Ferroelectric tuning of the valley polarized metal-semiconductor transition in Mn2 P2 S3Se3 / Sc2CO2 van der Waals heterostructures and application to nonlinear Hall effect devices

To promote the development of the next generation of nanospintronic devices, it is of great significance to tune the valley degree of freedom in two-dimensional (2D) materials. Here, we propose a mechanism for manipulating the valley and nonlinear Hall effect using a 2D ferroelectric substrate. Monolayer Mn2P2S3Se3 is a robust antiferromagnetic, valley polarized semiconductor.
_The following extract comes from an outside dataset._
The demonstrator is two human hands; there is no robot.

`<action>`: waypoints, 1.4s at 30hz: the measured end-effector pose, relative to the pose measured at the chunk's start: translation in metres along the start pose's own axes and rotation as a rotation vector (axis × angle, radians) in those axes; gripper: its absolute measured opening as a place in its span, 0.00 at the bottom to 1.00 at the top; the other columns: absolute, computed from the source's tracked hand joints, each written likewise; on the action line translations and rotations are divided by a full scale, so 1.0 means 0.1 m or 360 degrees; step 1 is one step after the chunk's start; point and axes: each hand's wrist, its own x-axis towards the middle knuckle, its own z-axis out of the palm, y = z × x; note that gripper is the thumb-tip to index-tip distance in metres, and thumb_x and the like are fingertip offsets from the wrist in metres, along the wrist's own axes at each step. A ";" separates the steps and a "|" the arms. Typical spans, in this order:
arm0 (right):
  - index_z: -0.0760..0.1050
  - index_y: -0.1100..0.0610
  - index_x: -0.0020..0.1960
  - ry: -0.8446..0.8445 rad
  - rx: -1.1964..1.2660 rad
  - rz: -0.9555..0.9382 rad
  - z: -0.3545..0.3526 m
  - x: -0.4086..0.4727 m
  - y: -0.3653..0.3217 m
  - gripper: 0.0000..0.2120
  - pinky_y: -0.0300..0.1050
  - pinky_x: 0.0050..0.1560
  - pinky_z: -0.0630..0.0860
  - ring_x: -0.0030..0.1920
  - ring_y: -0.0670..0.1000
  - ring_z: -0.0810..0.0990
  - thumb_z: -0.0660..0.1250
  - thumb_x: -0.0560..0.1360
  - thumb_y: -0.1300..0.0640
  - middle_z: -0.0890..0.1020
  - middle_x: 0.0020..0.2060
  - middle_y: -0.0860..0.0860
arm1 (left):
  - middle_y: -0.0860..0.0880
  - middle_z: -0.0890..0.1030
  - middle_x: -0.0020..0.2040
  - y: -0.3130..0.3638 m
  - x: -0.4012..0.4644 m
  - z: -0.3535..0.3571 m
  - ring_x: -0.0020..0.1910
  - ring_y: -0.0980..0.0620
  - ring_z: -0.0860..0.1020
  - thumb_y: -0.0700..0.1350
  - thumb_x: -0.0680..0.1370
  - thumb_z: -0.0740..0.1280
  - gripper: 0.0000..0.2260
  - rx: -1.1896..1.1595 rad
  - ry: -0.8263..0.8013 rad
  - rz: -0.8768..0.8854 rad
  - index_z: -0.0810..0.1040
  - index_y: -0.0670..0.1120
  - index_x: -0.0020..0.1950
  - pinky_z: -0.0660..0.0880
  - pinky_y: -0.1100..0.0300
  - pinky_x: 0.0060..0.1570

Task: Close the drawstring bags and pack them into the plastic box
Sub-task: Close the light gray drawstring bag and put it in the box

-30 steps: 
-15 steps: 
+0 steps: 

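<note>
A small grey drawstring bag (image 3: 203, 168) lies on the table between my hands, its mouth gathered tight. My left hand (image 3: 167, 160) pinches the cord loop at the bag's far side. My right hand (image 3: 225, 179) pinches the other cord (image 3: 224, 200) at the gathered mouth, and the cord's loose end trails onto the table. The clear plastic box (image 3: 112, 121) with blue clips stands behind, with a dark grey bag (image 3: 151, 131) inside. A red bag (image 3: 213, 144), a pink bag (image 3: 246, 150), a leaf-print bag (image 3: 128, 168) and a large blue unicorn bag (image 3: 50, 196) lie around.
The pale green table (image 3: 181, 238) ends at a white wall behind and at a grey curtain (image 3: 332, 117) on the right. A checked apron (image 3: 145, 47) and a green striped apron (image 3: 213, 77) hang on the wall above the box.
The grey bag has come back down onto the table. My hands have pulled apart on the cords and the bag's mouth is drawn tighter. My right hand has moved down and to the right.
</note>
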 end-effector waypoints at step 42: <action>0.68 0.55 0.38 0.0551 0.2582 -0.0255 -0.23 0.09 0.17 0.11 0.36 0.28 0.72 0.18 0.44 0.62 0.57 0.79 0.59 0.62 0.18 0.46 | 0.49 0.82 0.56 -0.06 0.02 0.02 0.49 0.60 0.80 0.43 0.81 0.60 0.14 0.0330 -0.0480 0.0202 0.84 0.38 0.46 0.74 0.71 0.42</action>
Importantly, the valley polarized metal-semiconductor phase transition of Mn2P2S3Se3 can be effectively tuned by switching the ferroelectric polarization of Sc2CO2. We reveal the microscopic mechanism of the phase transition, which originates from charge transfer and band alignment. Additionally, we find that the reversed polarization direction of Sc2CO2 can flexibly manipulate the Berry curvature dipole. Based on this discovery, we present the detection of the valley polarized metal-semiconductor transition using nonlinear Hall effect devices. These findings not only offer a scheme to tune the valley degree of freedom but also provide a promising platform for designing nonlinear Hall effect devices.